Question

A woodpecker’s brain is specially protected from large decelerations by tendon-like attachments inside the skull. While pecking on a tree, the woodpecker’s head comes to a stop from an initial velocity of 0.600 m/s in a distance of only 2.00 mm. (a) Find the acceleration in m/s2 and in multiples of g(g=9.80m/s2). (b) Calculate the stopping time. (c) The tendons cradling the brain stretch, making its stopping distance 4.50 mm (greater than the head and, hence, less deceleration of the brain). What is the brain’s deceleration, expressed in multiples of g?

Answer 1

Answers:

(a) a = -90 m/s² or 9.18g

(b) t = 0.00667 s

(c) a = -40 m/s² or 4.08g

Step-by-step explanation:

When the acceleration is constant, we can use the following equation:

`x=(1)/(2)(v_0+v_f)t`

Where x is the distance, v0 is the initial velocity, vf is the final velocity and t is the time.
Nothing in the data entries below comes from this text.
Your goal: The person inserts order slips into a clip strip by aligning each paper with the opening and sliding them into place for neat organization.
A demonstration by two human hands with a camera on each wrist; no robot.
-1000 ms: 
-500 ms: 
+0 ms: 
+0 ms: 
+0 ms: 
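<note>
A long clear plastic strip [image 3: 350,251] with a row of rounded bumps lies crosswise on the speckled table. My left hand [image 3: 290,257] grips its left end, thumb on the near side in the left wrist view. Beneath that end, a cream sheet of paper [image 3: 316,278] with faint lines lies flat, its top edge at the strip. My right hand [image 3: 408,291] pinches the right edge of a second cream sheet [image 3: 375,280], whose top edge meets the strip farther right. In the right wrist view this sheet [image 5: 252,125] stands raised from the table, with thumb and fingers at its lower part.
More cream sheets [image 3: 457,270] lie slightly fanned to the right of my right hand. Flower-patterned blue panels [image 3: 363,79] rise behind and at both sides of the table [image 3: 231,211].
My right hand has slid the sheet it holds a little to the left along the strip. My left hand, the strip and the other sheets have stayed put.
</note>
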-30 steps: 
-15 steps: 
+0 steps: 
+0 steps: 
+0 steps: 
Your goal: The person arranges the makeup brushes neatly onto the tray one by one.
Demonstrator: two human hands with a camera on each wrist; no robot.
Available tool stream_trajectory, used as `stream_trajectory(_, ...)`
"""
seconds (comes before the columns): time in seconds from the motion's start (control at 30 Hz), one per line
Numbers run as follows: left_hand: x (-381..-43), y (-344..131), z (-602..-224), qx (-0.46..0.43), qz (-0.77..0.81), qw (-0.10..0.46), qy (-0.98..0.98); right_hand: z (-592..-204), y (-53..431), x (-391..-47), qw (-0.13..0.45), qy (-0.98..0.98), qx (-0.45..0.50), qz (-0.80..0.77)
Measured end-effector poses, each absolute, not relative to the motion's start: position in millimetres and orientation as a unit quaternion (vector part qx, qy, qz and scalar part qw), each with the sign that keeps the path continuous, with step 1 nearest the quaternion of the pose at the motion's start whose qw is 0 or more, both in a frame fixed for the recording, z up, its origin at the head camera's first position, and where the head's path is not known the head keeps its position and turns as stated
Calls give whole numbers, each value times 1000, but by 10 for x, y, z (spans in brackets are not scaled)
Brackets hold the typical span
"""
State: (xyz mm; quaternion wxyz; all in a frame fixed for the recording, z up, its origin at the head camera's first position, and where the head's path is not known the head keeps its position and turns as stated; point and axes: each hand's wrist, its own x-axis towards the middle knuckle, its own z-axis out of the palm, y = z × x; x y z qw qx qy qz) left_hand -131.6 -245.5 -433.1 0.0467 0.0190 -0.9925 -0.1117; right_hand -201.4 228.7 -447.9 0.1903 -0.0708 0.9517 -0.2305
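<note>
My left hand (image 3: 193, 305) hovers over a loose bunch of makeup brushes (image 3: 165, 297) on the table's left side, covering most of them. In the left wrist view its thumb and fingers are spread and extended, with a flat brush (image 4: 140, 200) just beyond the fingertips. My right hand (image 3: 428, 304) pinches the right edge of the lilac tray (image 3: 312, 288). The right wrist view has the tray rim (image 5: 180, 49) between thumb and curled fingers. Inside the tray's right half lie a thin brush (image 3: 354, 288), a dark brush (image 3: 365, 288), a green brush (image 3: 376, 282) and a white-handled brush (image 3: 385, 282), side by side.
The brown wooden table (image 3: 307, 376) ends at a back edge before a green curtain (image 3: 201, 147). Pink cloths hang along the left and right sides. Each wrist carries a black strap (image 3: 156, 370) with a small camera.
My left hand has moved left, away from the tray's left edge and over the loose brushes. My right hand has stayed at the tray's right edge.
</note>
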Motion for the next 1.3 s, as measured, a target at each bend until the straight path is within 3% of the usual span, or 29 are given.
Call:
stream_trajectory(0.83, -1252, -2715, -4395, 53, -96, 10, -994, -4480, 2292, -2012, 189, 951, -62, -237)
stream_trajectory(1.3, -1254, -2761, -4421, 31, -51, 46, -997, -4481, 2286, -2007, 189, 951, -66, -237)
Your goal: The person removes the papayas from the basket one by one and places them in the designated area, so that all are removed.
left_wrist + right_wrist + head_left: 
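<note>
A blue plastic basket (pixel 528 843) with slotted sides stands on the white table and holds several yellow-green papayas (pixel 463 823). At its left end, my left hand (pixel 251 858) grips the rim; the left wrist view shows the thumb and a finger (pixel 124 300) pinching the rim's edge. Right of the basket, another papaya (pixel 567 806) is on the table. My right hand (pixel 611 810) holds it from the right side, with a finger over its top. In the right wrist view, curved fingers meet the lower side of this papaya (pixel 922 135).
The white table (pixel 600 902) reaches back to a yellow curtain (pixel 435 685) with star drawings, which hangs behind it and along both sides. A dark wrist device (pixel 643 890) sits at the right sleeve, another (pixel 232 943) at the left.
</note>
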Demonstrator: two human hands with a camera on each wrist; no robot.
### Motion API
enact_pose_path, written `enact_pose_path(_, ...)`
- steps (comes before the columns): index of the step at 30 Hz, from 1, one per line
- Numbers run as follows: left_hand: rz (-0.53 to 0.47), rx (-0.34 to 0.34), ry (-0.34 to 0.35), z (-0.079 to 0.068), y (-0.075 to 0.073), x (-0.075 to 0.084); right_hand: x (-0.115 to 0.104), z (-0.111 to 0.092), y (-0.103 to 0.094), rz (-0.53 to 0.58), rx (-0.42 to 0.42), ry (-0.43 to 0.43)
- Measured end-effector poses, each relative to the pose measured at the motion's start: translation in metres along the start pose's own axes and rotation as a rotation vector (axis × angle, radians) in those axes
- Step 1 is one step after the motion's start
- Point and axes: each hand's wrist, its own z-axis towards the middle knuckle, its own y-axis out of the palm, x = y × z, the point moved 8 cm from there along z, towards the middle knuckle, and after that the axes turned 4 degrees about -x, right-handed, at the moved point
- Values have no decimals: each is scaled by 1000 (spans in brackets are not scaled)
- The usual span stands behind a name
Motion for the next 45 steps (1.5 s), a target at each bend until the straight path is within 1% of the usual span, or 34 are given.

So, replacing x by 2 mm (0.002 m), v0 by 0.6 m/s, and vf by 0 m/s, we can solve for t as:

`\begin{gathered} 0.002=(1)/(2)(0.6+0)t \\ 0.002=(1)/(2)0.6t \\ 0.002=0.3t \\ (0.002)/(0.3)=(0.3t)/(0.3) \\ 0.00667\text{ = t} \end{gathered}`

Therefore, the stopping time is 0.00667 s.

With this time we can calculate the acceleration using the following equation:

`a=(v_f-v_0)/(t)=(0m/s-0.6m/s)/(0.00667s)=-90m/s^2`

Then, to know the acceleration as a multiple of g, we need to divide 90 m/s² by 9.8 m/s² to get:

`(90)/(9.8)=9.18`

So, 90 m/s² is equivalent to 9.18g

In the same way, we can calculate the acceleration when the distance is 4.5 mm (0.0045 m). So, the stopping time is equal to:

`\begin{gathered} 0.0045=(1)/(2)(0.6+0)t \\ 0.0045=0.3t \\ (0.0045)/(0.3)=(0.3t)/(0.3) \\ 0.015\text{ s = t} \end{gathered}`

Then, the acceleration is equal to:

`a=(v_f-v_0)/(t)=\frac{0\text{ m/s - 0.6 m/s}}{0.015\text{ s}}=-40m/s^2`

Since 40/9.8 = 4.08g, we can say that -40m/s² is equivalent to 4.08g.